What is expected: An exact copy of all the data below is needed.

◆ ◆ ◆ ◆ ◆ ◆ ◆

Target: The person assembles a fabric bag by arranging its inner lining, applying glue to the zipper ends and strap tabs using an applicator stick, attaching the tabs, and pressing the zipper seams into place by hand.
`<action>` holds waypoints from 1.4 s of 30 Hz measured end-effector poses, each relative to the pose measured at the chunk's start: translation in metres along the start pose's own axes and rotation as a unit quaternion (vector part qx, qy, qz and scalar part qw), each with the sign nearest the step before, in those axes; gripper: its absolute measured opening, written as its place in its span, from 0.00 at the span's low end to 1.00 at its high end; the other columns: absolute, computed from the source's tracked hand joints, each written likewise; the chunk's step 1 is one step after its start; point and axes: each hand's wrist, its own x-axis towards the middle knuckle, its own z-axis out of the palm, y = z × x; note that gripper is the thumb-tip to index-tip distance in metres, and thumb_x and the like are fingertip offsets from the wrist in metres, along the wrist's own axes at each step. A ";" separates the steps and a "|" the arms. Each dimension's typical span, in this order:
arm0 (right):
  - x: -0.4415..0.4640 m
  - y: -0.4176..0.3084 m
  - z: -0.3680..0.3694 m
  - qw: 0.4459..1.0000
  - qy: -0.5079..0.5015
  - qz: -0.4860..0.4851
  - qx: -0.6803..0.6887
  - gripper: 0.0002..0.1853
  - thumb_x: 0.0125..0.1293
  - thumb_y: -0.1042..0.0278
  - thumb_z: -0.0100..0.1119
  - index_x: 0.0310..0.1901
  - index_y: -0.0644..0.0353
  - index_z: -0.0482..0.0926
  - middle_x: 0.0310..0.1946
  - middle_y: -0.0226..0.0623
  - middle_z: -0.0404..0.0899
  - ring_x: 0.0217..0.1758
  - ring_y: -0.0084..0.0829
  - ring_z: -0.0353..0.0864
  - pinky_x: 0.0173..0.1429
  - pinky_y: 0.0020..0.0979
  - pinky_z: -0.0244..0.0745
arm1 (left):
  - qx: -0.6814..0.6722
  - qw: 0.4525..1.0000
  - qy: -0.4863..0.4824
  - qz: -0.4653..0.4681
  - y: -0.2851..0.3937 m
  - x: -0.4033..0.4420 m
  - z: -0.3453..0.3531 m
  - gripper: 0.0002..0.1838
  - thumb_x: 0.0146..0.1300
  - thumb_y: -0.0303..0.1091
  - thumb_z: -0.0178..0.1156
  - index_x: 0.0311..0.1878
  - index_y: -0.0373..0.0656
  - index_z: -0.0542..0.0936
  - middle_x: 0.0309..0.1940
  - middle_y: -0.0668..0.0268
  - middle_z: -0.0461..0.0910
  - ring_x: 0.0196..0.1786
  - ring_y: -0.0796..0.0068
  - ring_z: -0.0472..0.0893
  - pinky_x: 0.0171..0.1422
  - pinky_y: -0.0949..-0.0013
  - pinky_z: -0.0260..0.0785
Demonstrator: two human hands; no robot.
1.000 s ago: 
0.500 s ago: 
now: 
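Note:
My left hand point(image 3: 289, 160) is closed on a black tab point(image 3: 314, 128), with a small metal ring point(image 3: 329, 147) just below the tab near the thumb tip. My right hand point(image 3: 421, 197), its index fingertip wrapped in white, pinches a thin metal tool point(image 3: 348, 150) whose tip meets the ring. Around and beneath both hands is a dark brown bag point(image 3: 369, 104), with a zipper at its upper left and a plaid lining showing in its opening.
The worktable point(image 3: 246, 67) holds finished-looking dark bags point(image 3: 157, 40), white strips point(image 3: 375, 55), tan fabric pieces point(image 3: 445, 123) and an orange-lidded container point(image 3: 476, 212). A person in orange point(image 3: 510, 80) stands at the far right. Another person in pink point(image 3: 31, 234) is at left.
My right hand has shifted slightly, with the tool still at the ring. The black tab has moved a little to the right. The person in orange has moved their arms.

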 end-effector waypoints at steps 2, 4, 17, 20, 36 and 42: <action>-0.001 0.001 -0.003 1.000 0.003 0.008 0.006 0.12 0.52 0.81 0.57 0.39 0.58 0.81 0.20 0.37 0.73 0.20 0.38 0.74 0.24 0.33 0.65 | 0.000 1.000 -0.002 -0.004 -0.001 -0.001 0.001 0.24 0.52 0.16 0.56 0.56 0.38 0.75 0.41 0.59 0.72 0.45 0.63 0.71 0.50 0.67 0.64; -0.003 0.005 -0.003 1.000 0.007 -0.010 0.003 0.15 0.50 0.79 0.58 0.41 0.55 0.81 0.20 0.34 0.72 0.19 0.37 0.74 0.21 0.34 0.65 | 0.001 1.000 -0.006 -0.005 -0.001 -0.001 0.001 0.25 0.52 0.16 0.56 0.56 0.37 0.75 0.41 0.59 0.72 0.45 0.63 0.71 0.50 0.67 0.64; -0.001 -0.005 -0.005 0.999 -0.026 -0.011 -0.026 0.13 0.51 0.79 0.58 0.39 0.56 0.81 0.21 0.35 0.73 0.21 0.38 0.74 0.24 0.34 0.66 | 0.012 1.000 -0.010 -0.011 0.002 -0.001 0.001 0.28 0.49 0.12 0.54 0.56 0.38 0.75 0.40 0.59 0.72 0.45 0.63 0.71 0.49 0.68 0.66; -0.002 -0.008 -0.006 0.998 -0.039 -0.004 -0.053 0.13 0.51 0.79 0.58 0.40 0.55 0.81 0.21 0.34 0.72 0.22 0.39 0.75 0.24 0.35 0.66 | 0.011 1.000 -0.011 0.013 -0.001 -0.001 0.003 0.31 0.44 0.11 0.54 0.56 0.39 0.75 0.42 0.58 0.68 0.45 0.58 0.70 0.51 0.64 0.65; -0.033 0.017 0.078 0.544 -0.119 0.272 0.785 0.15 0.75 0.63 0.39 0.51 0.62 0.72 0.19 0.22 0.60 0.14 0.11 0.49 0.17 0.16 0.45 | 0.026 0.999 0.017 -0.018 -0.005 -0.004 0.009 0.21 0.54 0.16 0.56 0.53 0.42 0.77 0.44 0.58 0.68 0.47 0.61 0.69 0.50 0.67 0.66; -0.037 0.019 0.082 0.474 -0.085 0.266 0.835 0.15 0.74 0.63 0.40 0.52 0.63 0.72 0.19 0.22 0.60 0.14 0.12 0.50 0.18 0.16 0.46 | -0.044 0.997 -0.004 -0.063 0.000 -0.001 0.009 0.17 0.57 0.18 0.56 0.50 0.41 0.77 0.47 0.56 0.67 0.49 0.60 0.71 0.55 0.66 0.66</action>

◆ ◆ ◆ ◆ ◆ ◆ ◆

Expected answer:
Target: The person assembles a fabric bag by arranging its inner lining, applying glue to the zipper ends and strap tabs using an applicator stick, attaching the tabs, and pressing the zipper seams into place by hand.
`<action>` holds waypoints from 1.4 s of 30 Hz measured end-effector poses, each relative to the pose measured at the chunk's start: translation in metres along the start pose's own axes and rotation as a unit quaternion (vector part qx, qy, qz and scalar part qw), each with the sign nearest the step before, in those axes; gripper: its absolute measured opening, written as its place in its span, from 0.00 at the span's low end to 1.00 at its high end; the other columns: absolute, computed from the source's tracked hand joints, each written likewise; the chunk's step 1 is one step after its start; point and axes: each hand's wrist, its own x-axis towards the middle knuckle, its own z-axis out of the palm, y = z × x; note that gripper is the thumb-tip to index-tip distance in metres, and thumb_x and the like are fingertip offsets from the wrist in metres, along the wrist's own axes at each step. A ";" separates the steps and a "|" the arms. Each dimension's typical span, in this order:
arm0 (right):
  - x: -0.4415..0.4640 m
  - y: -0.4176..0.3084 m
  - z: -0.3680..0.3694 m
  - qw: 0.4459..1.0000
  - qy: -0.5079..0.5015
  - qz: -0.4860..0.4851
  - qx: -0.6803..0.6887
  - gripper: 0.0002..0.1853
  - thumb_x: 0.0125..0.1293
  - thumb_y: -0.1042..0.0278
  - thumb_z: -0.0100..0.1119
  - index_x: 0.0310..0.1901
  - index_y: -0.0644..0.0353
  - index_z: -0.0482..0.0926
  - middle_x: 0.0310..0.1946
  - middle_y: -0.0226..0.0623
  - middle_z: -0.0404..0.0899
  - ring_x: 0.0217..0.1758
  - ring_y: -0.0084..0.0829
  - ring_z: -0.0353..0.0864
  - pinky_x: 0.0173..0.1429
  - pinky_y: 0.0020..0.0979
  - pinky_z: -0.0244..0.0745
arm1 (left):
  - qx: -0.6814..0.6722
  - qw: 0.4525..1.0000
  - qy: -0.4863..0.4824
  - qz: -0.4653..0.4681
  - y: -0.2851..0.3937 m
  - x: -0.4033..0.4420 m
  - z: -0.3453..0.3531 m
  - gripper: 0.0002..0.1838
  - thumb_x: 0.0146..0.1300
  - thumb_y: -0.0303..0.1091
  - thumb_z: -0.0178..0.1156
  - index_x: 0.0311..0.1878
  - index_y: -0.0373..0.0656
  - index_z: -0.0542..0.0936
  - middle_x: 0.0309..0.1940
  - middle_y: -0.0668..0.0268
  - middle_z: -0.0461..0.0910
  - ring_x: 0.0196..0.1786
  - ring_y: -0.0796..0.0068
  - ring_z: -0.0472..0.0893
  - pinky_x: 0.0171..0.1422
  - pinky_y: -0.0949..-0.0013
  - pinky_z: -0.0260..0.0785
Demonstrator: two human hands; no robot.
1.000 s ago: 
0.500 s ago: 
now: 
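Note:
My left hand point(image 3: 289, 160) is closed on a black tab point(image 3: 314, 128), with a small metal ring point(image 3: 329, 147) just below the tab near the thumb tip. My right hand point(image 3: 421, 197), its index fingertip wrapped in white, pinches a thin metal tool point(image 3: 348, 150) whose tip meets the ring. Around and beneath both hands is a dark brown bag point(image 3: 369, 104), with a zipper at its upper left and a plaid lining showing in its opening.
The worktable point(image 3: 246, 67) holds finished-looking dark bags point(image 3: 157, 40), white strips point(image 3: 375, 55), tan fabric pieces point(image 3: 445, 123) and an orange-lidded container point(image 3: 476, 212). A person in orange point(image 3: 510, 80) stands at the far right. Another person in pink point(image 3: 31, 234) is at left.
My right hand has shifted slightly, with the tool still at the ring. The black tab has moved a little to the right. The person in orange has moved their arms.
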
 end-effector waypoints at steps 2, 4, 17, 20, 36 and 42: <action>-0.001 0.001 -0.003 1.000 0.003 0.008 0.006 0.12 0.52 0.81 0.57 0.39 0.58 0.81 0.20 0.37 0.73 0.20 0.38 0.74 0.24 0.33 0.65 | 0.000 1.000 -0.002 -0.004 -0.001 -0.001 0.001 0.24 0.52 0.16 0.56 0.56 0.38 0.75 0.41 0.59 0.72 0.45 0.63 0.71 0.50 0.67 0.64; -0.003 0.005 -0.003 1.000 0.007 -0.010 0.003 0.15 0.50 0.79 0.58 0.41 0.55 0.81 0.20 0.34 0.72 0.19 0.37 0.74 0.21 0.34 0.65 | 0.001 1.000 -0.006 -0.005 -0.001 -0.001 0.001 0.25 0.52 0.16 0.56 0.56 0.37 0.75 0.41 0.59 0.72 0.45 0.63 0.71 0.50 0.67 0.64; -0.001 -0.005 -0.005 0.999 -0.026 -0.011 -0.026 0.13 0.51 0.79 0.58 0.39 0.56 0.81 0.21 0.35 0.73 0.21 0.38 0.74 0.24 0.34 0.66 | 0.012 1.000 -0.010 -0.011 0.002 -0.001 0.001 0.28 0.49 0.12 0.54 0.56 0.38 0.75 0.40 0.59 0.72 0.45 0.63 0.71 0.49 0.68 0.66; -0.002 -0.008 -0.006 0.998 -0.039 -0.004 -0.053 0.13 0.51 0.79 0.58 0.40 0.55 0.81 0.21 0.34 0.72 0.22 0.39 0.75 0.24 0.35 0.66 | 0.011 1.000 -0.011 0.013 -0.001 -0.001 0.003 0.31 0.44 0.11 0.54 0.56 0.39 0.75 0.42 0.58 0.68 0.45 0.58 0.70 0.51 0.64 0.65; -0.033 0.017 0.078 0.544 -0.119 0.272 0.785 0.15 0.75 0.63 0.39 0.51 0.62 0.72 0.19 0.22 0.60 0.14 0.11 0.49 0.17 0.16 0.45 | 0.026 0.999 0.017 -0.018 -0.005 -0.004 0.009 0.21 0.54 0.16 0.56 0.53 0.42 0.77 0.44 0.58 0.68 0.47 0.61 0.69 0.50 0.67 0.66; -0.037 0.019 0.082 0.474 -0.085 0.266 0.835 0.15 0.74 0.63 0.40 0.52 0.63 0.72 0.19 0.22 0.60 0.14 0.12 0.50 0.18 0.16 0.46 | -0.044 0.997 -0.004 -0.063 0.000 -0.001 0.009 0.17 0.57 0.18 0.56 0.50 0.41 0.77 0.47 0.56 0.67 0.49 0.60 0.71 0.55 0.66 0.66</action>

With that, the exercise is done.